Пока Каско поднимается по лестнице, Симпель успевает забросить в себя один миллиграм ксанакса. Каско, со своей стороны, стоя в дверях, так и сияет обеспеченной, благодаря снегу, уверенностью в себе. Он занюхал пару жирных линеек перед выходом из дома, а с собой ему запасов хватит, чтобы продержаться целый вечер. Рождественский праздник больше не пугает его, так скажем. Заботы испарились из его башки с той же скоростью, с какой исчез в носу снег. По мнению Каско, дома у Симпеля, Мома-Айши и Лониля все выглядит просто кошмарно; стоит вспомнить, что родители Каско, невзирая на всю свою толерантность и терпение, воспитывали его в строгих и весьма гигиеничных рамках. Во-первых, похоже, в этой квартире уже сто лет не убирались, что само по себе абсурдно, поскольку они въехали-то в нее всего пару недель тому назад. Во-вторых, все поверхности, покрытые линолеумом или пластиком, исчерканы лонилевыми черточками и крестиками. В-третьих, запашок там стоит тот еще, в каждой семье есть свой особенный семейный запах, пусть так, но без знакомства с этим семейным запашком Каско очень бы хорошо обошелся. В-четвертых, каждый из не слишком многочисленных предметов обстановки, находящихся во владении семьи, размещен в квартире до осатанения небрежно, и расставлены они все вкривь и вкось. В-пятых, не плохо было бы намекнуть, что такая комбинация материалов, как объедки и сигаретные бычки, является в значительной мере деликатным объектом. В-шестых, разлитое по всей кухне, где между сидящими там Мома-Айшей и Симпелем угадывается некая семейная ситуация в развитии, молоко не особо способствует улучшению общего впечатления. Каско здоровается с Мома-Айшей и тщится пристроиться поаккуратнее за кухонный стол, не вляпавшись в молоко, на подтирку остатков которого Симпель, очевидно, решил положить с прибором. Симпель не замечает, что Каско так накачан снегом. Да это, в общем-то, и не важно. Рукопожатием он обменивается с Симпелем, только усевшись за стол. Первое, о чем спрашивает Симпель, это нельзя ли у него стрельнуть сигаретку. Каско извлекает пачку Лаки Страйк и спрашивает, радуется ли Лониль предстоящему празднику елки, на что ему отвечают, что Симпель не имеет ни малейшего к черту понятия о том, понимает ли Лониль вообще, что они идут на праздник; елки зеленые, ведь с этим чертенком вообще невозможно общаться. Каско спрашивает, какие тогда у них основания идти на праздник — они ведь как бы ради Лониля туда собираются?

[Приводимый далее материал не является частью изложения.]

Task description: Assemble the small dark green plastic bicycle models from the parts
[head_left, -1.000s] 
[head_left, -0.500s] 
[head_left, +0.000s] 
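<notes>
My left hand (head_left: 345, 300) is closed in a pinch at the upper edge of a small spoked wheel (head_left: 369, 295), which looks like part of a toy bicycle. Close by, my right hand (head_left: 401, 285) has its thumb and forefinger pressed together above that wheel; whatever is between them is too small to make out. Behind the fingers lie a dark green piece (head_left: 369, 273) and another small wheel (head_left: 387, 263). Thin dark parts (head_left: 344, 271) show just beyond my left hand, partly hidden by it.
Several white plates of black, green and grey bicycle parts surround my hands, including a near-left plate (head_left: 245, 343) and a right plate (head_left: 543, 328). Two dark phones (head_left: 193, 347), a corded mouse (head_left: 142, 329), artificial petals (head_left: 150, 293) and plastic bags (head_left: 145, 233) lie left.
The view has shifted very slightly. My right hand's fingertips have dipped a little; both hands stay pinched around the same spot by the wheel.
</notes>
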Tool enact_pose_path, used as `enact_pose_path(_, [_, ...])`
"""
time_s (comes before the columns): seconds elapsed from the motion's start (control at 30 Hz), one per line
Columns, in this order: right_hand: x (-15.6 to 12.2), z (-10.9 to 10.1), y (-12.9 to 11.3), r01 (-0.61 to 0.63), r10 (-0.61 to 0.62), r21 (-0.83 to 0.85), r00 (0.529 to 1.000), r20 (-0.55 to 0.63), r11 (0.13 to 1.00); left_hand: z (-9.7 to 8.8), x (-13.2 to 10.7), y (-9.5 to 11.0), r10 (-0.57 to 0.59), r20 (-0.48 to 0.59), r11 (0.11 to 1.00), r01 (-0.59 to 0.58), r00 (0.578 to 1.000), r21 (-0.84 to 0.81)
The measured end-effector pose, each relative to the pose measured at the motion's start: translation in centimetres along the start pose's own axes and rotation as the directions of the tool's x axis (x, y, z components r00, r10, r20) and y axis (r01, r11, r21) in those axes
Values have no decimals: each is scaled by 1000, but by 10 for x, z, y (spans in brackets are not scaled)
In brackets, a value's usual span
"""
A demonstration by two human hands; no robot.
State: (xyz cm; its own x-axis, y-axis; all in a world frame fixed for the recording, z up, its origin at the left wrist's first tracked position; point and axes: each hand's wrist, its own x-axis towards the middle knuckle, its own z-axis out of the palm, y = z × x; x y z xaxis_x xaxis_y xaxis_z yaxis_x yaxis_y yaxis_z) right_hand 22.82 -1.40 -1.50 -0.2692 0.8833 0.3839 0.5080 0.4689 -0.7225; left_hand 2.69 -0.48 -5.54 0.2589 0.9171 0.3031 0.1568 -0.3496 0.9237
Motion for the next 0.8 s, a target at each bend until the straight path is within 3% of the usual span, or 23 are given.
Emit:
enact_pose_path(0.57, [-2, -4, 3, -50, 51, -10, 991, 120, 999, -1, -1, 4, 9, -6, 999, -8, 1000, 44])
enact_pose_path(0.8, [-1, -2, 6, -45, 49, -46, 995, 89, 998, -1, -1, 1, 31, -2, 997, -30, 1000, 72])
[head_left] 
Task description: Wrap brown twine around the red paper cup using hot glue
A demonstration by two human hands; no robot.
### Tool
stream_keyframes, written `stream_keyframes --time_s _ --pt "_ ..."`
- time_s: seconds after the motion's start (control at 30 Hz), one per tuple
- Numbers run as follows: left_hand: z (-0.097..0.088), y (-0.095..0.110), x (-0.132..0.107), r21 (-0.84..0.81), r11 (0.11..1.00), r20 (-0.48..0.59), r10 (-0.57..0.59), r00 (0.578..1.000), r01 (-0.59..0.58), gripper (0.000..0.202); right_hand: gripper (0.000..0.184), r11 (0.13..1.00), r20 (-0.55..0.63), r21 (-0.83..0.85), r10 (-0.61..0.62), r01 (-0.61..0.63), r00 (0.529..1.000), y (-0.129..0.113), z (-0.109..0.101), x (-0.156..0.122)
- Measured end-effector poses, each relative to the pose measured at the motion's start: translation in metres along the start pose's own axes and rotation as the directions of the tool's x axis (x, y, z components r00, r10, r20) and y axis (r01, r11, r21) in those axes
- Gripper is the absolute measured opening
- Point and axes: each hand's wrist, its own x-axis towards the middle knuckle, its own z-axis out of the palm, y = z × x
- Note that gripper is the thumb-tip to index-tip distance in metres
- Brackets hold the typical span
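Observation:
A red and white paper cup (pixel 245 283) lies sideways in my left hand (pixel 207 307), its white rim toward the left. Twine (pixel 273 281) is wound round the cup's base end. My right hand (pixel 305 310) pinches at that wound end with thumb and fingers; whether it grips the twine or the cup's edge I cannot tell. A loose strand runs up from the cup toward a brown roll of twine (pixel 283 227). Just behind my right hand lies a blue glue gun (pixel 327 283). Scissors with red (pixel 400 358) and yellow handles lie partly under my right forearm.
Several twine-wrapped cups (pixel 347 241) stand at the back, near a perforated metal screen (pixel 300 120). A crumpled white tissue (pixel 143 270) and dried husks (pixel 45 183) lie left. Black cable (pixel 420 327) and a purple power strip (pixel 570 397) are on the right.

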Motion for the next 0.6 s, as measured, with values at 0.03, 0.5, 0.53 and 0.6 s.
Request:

— Мы туда собираемся ради гребаного принципа, пора бы уж к ебене матери понять, слышит он в ответ.

Каско соображает, что лучше эту тему не поднимать — если он не хочет нарваться на разлив желчи и поток сарказмов, а он этого не хочет, ни сейчас, ни в другое время, — а просто хочет сделать свое дело без ненужных вопросов. Ему ничего не стоит снисходительно смотреть на такие мелочи, когда он принял такую кучу кокаина. Разговор как-то не клеится, пока бразды правления не берет на себя Симпель, а Симпель работает, по всей видимости, над тем, чтобы загладить свою выходку из-за молока; возможно, он совершенно сознательно придерживает язык до тех пор, пока ксанакс не явит своего действия, приглушив всегда наличествующую бурю раздражения и беспокойства, бушующую в нем. После добрых десяти минут производимого Мома-Айшей шуршания газетой (шуршания, вызванного мелкими движениями, не перелистыванием), Симпель прекращает игру в молчанку и спрашивает Каско, упоминал ли папа Ханс новый видеоконцепт; Симпель со своей стороны признается, что ему он показался недурным. Мома-Айша, очевидно, ничего об этом концепте не слышала, потому что она откладывает газету и спрашивает, о чем это они говорят. Каско быстренько рассказывает о том, что происходит, и Мома-Айша спрашивает, почему Симпель ничего ей не рассказал об этом. Симпель оправдывается тем, что, мол, думал, что ей будет неинтересно, но понимает, что это жидкое оправдание.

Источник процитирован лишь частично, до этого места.